A name for all things

556 words total
98.19% of words within GSL
Flesch-Kincaid Grade Level: 2.89
Flesch Reading Ease Level: 93.47
My grandma could give a name to anything.  On the corner of the one small park near my house, there was a strong looking walnut tree.  My grandma always hit its trunk and called it ‘Big Daddy Caramel’.  Soon, so did everyone else.  One summer, a great cloud of butterflies landed in the empty lot behind our house.  A few hours later they flew off, leaving one behind.  One bright orange butterfly with round wings.  My grandma called it ‘Little Lost Tomato-Chan’.  Even now, when I walk through a summer garden, I wonder if that butterfly ever found its way home.

My grandma was old before I was born.  Her hair was silver.  Her eyes were light blue with a touch of white here and there.  But I never thought of her as old.  She called me ‘Sugar’, ‘Spring a Whistling’, and ‘Bitter Tea’.  Whatever name she used, it was always right.  The right name for how I was feeling deep on the inside.

My mother was a nurse.  She was a good nurse.  She came home at night and could hardly stand.  She worked for 16 hours in a row.  And my grandma called her ‘Keep on Walking’ and ‘Cheer Full of Empty’.  But sometimes it was all too hard.  On those days my mother came home and went right to bed.  Sometimes she didn’t even say hello to me or my grandma.
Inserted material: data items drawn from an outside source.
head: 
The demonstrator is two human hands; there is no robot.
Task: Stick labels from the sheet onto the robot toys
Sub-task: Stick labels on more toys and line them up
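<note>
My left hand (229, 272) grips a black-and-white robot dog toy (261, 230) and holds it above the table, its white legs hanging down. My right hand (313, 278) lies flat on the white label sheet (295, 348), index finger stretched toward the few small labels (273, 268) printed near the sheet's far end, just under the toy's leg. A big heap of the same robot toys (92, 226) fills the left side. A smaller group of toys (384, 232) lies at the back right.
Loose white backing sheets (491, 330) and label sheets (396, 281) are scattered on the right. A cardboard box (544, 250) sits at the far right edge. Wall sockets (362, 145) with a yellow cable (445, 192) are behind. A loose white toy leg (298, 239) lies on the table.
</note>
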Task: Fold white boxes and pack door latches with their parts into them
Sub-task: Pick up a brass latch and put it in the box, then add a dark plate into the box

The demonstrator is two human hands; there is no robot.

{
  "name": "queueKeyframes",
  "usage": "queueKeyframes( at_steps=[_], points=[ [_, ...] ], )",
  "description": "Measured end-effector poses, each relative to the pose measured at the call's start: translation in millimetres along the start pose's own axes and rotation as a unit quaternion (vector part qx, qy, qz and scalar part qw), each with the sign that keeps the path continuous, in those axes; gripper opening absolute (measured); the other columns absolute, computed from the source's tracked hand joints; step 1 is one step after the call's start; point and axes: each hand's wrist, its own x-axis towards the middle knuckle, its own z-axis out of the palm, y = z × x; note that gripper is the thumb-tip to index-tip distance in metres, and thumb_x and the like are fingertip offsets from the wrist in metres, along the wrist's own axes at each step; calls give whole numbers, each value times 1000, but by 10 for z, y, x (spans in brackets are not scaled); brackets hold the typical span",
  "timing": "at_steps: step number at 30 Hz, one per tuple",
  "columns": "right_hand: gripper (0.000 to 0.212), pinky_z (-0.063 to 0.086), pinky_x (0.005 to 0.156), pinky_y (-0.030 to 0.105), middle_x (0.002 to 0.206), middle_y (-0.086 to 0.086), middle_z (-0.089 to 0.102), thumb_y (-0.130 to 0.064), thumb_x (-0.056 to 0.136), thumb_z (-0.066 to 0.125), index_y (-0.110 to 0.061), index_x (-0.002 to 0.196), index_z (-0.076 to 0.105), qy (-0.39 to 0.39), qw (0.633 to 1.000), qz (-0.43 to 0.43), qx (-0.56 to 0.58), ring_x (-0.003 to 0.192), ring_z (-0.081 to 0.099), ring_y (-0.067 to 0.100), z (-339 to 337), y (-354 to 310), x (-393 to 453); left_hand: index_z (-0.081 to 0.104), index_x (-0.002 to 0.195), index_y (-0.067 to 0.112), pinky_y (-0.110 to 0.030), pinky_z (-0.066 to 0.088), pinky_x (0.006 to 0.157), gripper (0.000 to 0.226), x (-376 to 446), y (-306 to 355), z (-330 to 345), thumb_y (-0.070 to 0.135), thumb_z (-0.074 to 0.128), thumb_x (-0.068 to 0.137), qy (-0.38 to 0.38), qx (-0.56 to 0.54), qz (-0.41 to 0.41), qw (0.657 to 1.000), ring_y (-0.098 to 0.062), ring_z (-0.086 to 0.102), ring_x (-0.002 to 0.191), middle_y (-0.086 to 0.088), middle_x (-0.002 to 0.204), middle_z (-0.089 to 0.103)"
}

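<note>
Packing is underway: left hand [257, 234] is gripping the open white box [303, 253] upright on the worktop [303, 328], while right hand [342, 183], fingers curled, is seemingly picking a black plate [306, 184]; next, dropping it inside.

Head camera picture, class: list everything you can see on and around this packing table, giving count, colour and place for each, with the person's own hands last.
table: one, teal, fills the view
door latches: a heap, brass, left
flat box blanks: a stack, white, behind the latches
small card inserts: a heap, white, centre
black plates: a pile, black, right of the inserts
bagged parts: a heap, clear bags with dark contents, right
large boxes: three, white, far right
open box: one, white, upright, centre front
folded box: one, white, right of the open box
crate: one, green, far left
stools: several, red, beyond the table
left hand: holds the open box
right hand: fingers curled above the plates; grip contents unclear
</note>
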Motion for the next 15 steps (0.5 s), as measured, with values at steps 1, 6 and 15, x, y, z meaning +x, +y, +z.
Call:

She just pulled the covers to her chin like a curtain coming down on her day.  On those nights, my grandma would sit next to my mother’s bed.  She would stroke my mother’s hair. She didn’t call my mother any fancy names.  She just called her ‘Baby’ and my mother would cry and fall asleep.

The only name my grandma gave I didn’t like was to my first boyfriend.  She called him ‘Mr. World Of Trouble’.  She said it right to his face.  He was a big boy with almost no brains.  He got so mad, I thought he was going to hit my grandma.  But he just walked out of the house.  And I stopped seeing him.  He ended up killing two men in a bank robbery.  He sure was Mr. World of Trouble.

When my grandma was 84 years old, she got sick.  The doctors tried to find out what was wrong with her.  They checked her heart.  They checked her lungs.  But she got thinner and thinner.  Her skin was so pale you could see right through it.  She was in the hospital for three days and her breathing got soft, like falling snow.

The day she died, she was talking to me. The sunlight was falling into the room like a promise. My grandma was telling me how the doctors were all wrong.  For a while she had been lost.  She hadn’t known how to put a name to what was happening to her.  But she had had some time to think about it.  Time to think about her life.  84 years of life.  And she had a name for this thing that was happening to her now.  She looked at me, little spots of white floating like a hint of something far away in her eyes.  ‘Cracked Tea Cup Full of Joy’ she whispered to me.  The secret name of the slow goodbye that is life.